(Saved entries)
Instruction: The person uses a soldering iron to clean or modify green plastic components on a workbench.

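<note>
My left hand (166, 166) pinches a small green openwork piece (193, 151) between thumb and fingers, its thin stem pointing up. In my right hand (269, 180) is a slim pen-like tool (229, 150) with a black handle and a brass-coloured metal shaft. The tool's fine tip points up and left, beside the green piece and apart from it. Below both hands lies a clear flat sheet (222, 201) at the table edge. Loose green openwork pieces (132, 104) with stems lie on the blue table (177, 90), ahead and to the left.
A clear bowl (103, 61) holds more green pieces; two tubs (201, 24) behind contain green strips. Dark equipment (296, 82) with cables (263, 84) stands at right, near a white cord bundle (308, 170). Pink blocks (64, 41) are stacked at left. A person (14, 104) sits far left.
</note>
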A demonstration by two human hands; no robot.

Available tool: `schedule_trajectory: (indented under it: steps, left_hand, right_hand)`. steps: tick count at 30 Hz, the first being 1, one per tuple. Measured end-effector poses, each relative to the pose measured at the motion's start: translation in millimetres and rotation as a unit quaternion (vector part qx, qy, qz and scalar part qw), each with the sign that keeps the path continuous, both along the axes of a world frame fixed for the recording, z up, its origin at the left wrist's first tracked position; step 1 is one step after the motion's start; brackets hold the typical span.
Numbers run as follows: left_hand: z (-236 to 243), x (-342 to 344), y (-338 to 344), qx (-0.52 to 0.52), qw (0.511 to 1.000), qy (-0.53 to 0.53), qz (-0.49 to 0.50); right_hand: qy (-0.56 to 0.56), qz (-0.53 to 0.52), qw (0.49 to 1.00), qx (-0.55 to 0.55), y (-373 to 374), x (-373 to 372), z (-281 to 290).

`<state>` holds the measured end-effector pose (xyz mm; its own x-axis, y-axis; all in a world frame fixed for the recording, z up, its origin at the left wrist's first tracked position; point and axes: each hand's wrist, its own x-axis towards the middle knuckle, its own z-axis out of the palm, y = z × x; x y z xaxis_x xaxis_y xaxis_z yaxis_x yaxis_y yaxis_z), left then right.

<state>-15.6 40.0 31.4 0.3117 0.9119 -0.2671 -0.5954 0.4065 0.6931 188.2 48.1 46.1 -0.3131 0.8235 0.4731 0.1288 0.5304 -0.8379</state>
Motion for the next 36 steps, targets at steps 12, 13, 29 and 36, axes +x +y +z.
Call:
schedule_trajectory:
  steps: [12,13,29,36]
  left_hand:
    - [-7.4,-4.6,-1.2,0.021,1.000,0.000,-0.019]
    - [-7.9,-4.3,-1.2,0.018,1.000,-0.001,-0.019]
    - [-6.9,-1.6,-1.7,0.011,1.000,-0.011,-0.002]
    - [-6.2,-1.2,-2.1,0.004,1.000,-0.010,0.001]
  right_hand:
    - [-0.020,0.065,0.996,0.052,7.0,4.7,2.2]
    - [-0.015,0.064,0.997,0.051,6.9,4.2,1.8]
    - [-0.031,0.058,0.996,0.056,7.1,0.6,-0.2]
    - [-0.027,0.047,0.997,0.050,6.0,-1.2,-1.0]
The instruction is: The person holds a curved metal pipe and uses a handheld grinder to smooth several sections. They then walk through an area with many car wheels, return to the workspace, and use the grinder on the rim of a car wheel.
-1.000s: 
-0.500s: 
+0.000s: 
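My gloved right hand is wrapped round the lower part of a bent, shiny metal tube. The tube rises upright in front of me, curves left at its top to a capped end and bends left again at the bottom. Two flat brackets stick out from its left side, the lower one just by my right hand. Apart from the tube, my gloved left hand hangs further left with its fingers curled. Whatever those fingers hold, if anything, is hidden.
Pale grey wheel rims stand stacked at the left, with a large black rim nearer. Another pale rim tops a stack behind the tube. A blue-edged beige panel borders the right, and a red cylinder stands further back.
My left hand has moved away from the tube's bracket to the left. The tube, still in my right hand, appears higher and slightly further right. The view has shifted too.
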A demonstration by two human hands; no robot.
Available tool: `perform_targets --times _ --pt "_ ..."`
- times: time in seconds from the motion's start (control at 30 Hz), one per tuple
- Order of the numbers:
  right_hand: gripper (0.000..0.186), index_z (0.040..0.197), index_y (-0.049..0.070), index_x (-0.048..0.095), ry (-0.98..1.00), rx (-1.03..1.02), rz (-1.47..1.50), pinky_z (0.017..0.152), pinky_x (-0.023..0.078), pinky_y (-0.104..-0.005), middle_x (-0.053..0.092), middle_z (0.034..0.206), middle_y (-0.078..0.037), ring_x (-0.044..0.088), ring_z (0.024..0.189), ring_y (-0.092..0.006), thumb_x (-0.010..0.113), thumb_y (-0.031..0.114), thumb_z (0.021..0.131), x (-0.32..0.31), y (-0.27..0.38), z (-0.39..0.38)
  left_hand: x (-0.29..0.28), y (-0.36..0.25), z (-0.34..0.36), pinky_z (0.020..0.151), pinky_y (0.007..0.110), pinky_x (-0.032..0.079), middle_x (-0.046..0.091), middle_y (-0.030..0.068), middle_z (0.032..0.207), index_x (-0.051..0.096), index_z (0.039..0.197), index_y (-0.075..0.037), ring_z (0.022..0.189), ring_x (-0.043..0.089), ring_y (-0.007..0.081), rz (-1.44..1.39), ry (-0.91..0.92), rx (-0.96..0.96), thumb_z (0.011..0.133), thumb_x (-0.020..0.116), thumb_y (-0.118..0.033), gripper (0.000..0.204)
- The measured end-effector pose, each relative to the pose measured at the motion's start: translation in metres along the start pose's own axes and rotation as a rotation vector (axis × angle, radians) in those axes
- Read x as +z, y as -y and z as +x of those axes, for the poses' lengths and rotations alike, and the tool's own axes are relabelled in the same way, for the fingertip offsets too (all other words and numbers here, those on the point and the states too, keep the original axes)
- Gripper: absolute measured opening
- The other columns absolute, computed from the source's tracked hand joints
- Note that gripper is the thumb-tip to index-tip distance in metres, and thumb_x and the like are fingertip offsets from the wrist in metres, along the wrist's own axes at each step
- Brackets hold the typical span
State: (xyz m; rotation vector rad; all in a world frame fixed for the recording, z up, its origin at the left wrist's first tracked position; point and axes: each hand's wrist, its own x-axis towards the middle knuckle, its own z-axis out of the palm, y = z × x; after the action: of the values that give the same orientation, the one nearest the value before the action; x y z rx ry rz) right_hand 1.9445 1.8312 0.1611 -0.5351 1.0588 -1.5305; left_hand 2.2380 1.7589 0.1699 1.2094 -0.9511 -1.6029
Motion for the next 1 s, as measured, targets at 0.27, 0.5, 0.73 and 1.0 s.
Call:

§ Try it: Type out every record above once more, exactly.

§ Solution to the problem:
Instruction: The person uses a soldering iron to clean or modify green plastic components on a workbench.

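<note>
My left hand (166, 166) pinches a small green openwork piece (193, 151) between thumb and fingers, its thin stem pointing up. In my right hand (269, 180) is a slim pen-like tool (229, 150) with a black handle and a brass-coloured metal shaft. The tool's fine tip points up and left, beside the green piece and apart from it. Below both hands lies a clear flat sheet (222, 201) at the table edge. Loose green openwork pieces (132, 104) with stems lie on the blue table (177, 90), ahead and to the left.
A clear bowl (103, 61) holds more green pieces; two tubs (201, 24) behind contain green strips. Dark equipment (296, 82) with cables (263, 84) stands at right, near a white cord bundle (308, 170). Pink blocks (64, 41) are stacked at left. A person (14, 104) sits far left.
</note>
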A demonstration by two human hands; no robot.

Available tool: `schedule_trajectory: (indented under it: steps, left_hand, right_hand)`. steps: tick count at 30 Hz, the first being 1, one per tuple. Measured end-effector poses, each relative to the pose measured at the motion's start: translation in millimetres and rotation as a unit quaternion (vector part qx, qy, qz and scalar part qw), each with the sign that keeps the path continuous, both along the axes of a world frame fixed for the recording, z up, its origin at the left wrist's first tracked position; step 1 is one step after the motion's start; brackets hold the typical span.
Numbers run as follows: left_hand: z (-236 to 243), x (-342 to 344), y (-338 to 344), qx (-0.52 to 0.52), qw (0.511 to 1.000), qy (-0.53 to 0.53), qz (-0.49 to 0.50); right_hand: qy (-0.56 to 0.56), qz (-0.53 to 0.52), qw (0.49 to 1.00), qx (-0.55 to 0.55), y (-373 to 374), x (-373 to 372), z (-281 to 290).

`<state>` holds the measured end-effector pose (xyz mm; its own x-axis, y-axis; all in a world frame fixed for the recording, z up, its origin at the left wrist's first tracked position; point and axes: each hand's wrist, its own x-axis towards the middle knuckle, its own z-axis out of the palm, y = z × x; x y z xaxis_x xaxis_y xaxis_z yaxis_x yaxis_y yaxis_z), left then right.

<state>-15.6 40.0 31.4 0.3117 0.9119 -0.2671 -0.5954 0.4065 0.6931 188.2 48.1 46.1 -0.3131 0.8235 0.4731 0.1288 0.5304 -0.8379</state>
Motion for the next 36 steps, targets at steps 12, 13, 29 and 36, axes +x +y +z.
Call:
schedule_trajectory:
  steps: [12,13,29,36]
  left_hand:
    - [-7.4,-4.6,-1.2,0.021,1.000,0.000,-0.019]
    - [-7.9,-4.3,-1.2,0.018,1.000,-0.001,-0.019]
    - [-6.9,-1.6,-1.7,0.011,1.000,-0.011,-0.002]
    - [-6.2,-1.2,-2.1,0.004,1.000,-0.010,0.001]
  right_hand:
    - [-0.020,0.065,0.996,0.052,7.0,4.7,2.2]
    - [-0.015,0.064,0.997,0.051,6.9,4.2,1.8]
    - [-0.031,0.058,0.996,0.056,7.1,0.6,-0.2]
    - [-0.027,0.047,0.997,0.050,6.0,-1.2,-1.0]
The instruction is: The person holds a curved metal pipe and uses a handheld grinder to smooth several sections. They then walk through an area with many car wheels, return to the workspace, and use the grinder on the rim of a car wheel.
-1.000s: 
-0.500s: 
+0.000s: 
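My gloved right hand is wrapped round the lower part of a bent, shiny metal tube. The tube rises upright in front of me, curves left at its top to a capped end and bends left again at the bottom. Two flat brackets stick out from its left side, the lower one just by my right hand. Apart from the tube, my gloved left hand hangs further left with its fingers curled. Whatever those fingers hold, if anything, is hidden.
Pale grey wheel rims stand stacked at the left, with a large black rim nearer. Another pale rim tops a stack behind the tube. A blue-edged beige panel borders the right, and a red cylinder stands further back.
My left hand has moved away from the tube's bracket to the left. The tube, still in my right hand, appears higher and slightly further right. The view has shifted too.
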A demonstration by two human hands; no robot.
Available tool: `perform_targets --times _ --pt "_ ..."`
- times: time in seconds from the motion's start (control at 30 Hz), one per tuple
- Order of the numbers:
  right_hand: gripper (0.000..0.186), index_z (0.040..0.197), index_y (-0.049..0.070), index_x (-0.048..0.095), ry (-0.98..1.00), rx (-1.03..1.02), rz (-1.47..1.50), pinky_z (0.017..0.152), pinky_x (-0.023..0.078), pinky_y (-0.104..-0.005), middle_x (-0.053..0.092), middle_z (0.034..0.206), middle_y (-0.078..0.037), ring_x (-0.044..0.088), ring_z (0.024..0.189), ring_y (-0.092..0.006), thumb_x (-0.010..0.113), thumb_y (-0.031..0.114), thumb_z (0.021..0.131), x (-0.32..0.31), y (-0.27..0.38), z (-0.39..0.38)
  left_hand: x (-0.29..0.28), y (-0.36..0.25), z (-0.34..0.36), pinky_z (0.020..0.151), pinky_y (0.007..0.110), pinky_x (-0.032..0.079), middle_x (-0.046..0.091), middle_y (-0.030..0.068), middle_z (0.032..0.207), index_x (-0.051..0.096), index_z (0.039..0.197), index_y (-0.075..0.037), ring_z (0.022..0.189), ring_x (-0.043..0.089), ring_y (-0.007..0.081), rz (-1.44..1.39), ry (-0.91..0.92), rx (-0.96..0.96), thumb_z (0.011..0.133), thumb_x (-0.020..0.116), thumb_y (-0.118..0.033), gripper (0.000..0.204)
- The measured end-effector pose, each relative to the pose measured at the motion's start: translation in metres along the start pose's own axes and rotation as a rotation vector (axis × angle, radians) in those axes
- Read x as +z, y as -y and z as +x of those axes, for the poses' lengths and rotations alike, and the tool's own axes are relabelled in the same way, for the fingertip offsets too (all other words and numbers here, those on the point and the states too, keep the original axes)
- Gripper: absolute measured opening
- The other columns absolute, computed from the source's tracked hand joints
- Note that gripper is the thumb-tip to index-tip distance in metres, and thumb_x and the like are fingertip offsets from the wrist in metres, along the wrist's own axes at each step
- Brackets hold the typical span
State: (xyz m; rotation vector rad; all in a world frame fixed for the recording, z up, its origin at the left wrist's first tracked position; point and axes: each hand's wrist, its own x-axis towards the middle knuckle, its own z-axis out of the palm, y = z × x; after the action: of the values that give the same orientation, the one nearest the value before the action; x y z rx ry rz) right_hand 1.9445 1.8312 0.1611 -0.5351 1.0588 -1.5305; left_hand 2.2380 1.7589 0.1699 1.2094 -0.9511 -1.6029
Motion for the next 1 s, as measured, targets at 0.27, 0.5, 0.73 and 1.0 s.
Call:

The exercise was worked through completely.